State v. Griffin

Decision Date18 February 2020
Docket NumberNo. COA17-386-2,COA17-386-2
Citation840 S.E.2d 267,270 N.C.App. 98
Parties STATE of North Carolina v. Thomas Earl GRIFFIN, Defendant.
CourtNorth Carolina Court of Appeals

Attorney General Joshua H. Stein, by Special Deputy Attorney General Joseph Finarelli, for the State.

Appellate Defender Glenn Gerding, by Assistant Appellate Defender James R. Grant, for Defendant-Appellant.

INMAN, Judge.

Following the Supreme Court of North Carolina's decision in State v. Grady , 372 N.C. 509, 831 S.E.2d 542 (2019) ( Grady III ), we hold that the trial court's order imposing satellite based monitoring ("SBM") of a sex offender for thirty years, considering the totality of the circumstances of this case, is unreasonable and violates the Fourth Amendment to the United States Constitution.

In State v. Griffin , 260 N.C. App. 629, 636–38, 818 S.E.2d 336, 342 (2018) ( Griffin I ), this Court held that the State failed to demonstrate the reasonableness of a warrantless search of Defendant Thomas Earl Griffin ("Defendant") through imposition of SBM for a term of thirty years in violation of the Fourth Amendment to the United States Constitution. Our holding was based on this Court's decision in State v. Grady , 259 N.C. App. 664, 817 S.E.2d 18 (2018) (" Grady II "), holding that lifetime SBM was unconstitutional as applied to a recidivist defendant because the State "failed to present any evidence of [SBM's] efficacy in furtherance of the State's undeniably legitimate interests." 259 N.C. App. at 674–75, 817 S.E.2d at 27.

After Griffin I was filed, the Supreme Court of North Carolina modified and affirmed Grady II , holding in Grady III that lifetime SBM was unconstitutional as applied to Mr. Grady and all defendants who were not on probation or post-release supervision but subject to lifetime SBM solely on the basis of recidivism. Grady III , 372 N.C. at 591, 831 S.E.2d at 572. Griffin I was then remanded to this Court by order of the Supreme Court "for further consideration in light of ... [ Grady III ]."

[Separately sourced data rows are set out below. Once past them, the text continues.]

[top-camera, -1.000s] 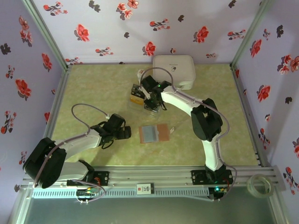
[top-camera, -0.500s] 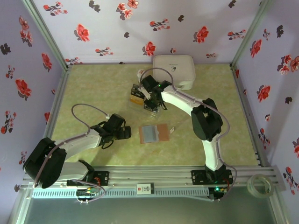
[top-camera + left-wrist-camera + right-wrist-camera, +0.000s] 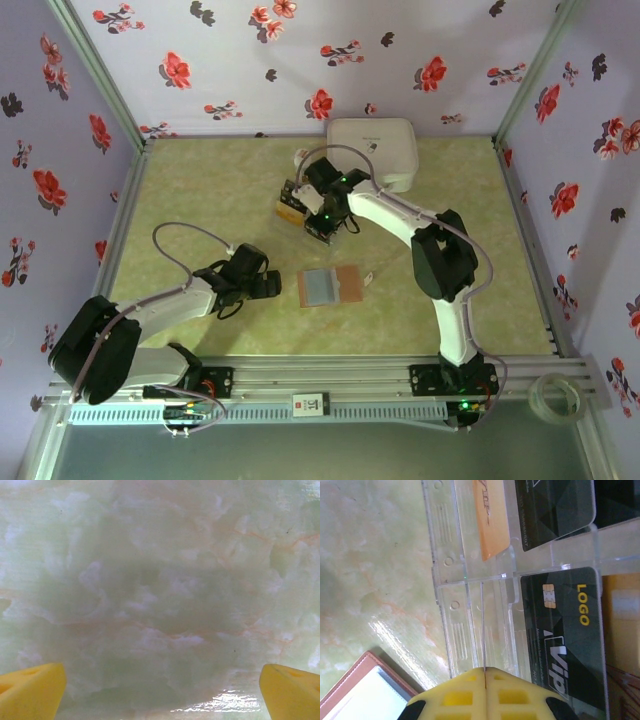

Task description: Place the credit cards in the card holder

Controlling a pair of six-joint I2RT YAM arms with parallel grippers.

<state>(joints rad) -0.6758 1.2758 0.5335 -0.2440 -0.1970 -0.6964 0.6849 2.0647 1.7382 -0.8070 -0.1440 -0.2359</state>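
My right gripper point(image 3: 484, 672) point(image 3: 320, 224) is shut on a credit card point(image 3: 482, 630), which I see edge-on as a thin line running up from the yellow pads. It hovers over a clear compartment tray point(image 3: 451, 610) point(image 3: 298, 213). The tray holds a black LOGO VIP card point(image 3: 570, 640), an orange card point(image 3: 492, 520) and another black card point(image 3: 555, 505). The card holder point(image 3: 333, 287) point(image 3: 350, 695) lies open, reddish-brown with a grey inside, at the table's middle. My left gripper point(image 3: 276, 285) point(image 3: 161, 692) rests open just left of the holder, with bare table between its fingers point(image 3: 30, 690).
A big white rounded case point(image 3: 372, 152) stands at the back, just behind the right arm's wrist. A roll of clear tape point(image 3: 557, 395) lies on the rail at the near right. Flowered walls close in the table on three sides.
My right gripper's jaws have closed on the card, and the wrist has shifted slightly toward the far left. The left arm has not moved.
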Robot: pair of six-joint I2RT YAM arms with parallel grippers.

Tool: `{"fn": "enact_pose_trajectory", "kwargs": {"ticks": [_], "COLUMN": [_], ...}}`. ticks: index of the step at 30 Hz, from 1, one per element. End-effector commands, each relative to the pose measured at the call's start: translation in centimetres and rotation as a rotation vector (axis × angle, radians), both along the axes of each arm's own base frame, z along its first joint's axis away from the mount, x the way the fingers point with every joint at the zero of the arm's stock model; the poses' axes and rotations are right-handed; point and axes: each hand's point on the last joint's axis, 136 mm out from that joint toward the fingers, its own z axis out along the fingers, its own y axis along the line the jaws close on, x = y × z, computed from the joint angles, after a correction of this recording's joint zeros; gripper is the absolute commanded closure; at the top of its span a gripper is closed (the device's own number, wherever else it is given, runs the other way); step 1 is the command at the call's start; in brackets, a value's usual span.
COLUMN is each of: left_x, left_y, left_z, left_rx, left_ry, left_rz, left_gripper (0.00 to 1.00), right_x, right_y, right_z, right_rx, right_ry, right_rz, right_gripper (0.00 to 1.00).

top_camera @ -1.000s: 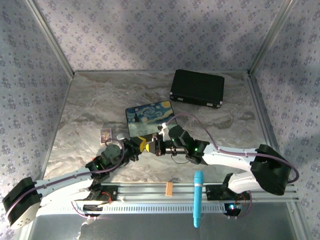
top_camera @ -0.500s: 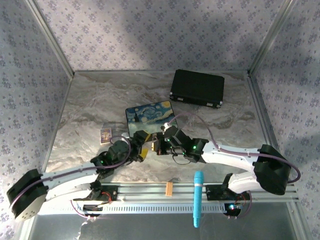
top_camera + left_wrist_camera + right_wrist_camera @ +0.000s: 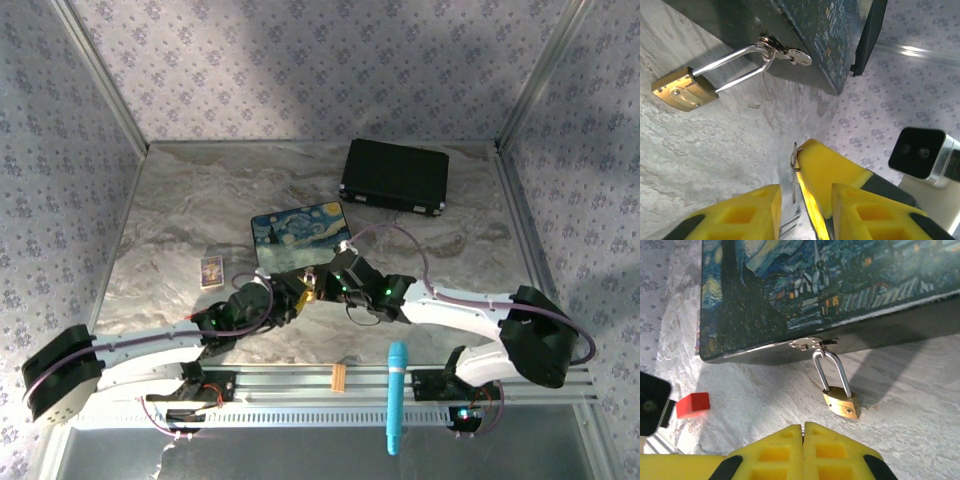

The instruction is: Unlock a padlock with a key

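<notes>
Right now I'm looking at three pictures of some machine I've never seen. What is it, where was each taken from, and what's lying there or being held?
These are two robot arms bolted to a table. The yellow left fingers and right fingers do the grasping. The wide picture looks down from above and behind the arms, and the other two come from a camera on each wrist. On the table sit a painted box, a black case and a small card. A brass padlock is hooked through the box's latch. A thin key stands between the left fingers, beside the other arm's tip. The right fingers are pressed shut. I can't tell which arm holds the key.
</notes>
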Motion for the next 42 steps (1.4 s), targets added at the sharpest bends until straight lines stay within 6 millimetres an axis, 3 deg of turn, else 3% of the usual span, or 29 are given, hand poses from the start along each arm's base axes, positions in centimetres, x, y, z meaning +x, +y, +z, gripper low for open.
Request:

After careful review following the decision in Grady III , supplemental briefing, and oral argument, we again hold that the imposition of SBM under N.C. Gen. Stat. § 14-208.40(a)(2) per the trial court's order is unconstitutional as applied to Defendant.1 We again reverse the trial court's order.

I. FACTUAL AND PROCEDURAL HISTORY

The facts of this case are fully described in Griffin I . 260 N.C. App. at 629–33, 818 S.E.2d at 337-39. However, since those facts do not render Grady III entirely dispositive of this appeal and the resolution of an as-applied challenge "is strongly influenced by the facts in a particular case[,]" State v. Packingham , 368 N.C. 380, 393, 777 S.E.2d 738, 749 (2015), rev'd and remanded on other grounds , 582 U.S. ––––, 137 S.Ct. 1730, 198 L. Ed. 2d 273 (2017), we recite pertinent details.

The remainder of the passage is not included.